Hal ini disampaikan Kepala Dinas Kehutanan Provinsi Papua Yan Ormuseray saat ditemui di Pelabuhan Jayapura, Selasa siang. Yan mengatakan, semua kontainer itu berasal dari dua kabupaten, yakni Nabire dan Jayapura. Setiap kontainer berisi 14-15 meter kubik kayu.
Terdapat lima perusahaan yang hendak mengirimkan kayu tersebut dengan sebuah kapal ke Surabaya, Jawa Timur. Yan menuturkan, kelima perusahaan itu tidak memiliki surat keterangan sahnya hasil hutan (SK SHH) yang valid dalam pengiriman 69 kontainer kayu merbau tersebut.
”Di Surabaya, harga jual kayu merbau sekitar Rp 10 juta per meter kubik. Total nilai semua kayu dalam 69 kontainer ini mencapai Rp 12,15 miliar. Dari hasil perhitungan Penghasilan Negara Bukan Pajak, pemerintah daerah setempat mengalami kerugian sekitar Rp 1 miliar,” ujar Yan.
Penjabat Gubernur Papua Soedarmo, saat ditemui di tempat yang sama, menegaskan, aparat Kepolisian Daerah Papua harus menindaklanjuti hasil kerja keras pihak Dinas Kehutanan Provinsi Papua dalam menggagalkan pengiriman kayu itu.

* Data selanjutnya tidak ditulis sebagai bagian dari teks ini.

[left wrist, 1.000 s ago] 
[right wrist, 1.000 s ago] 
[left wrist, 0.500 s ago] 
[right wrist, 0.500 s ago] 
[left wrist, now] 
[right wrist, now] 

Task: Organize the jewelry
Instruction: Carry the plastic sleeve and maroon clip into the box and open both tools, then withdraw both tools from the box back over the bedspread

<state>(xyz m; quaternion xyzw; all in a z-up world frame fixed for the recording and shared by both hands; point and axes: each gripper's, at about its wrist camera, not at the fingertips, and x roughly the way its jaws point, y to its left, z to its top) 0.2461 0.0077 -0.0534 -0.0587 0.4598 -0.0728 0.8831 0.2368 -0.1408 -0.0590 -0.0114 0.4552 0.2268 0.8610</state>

”Kami meminta agar para pelaku tak hanya mendapat sanksi pidana, tetapi mereka juga harus mendapat sanksi berupa pencabutan izin untuk pengiriman kayu,” kata Soedarmo.
Ia pun menambahkan, digagalkannya pengiriman kayu tersebut merupakan wujud nyata dari upaya perlindungan sumber daya alam Papua yang dicanangkan bersama Komisi Pemberantasan Korupsi (KPK) pada 1 Maret lalu.
Diketahui, Papua memiliki 32 juta hektar hutan. Namun, jumlah aparat polisi kehutanan sangat minim, yakni hanya 150 orang. Adapun luas lahan kritis di area hutan Papua mencapai 4,2 juta hektar.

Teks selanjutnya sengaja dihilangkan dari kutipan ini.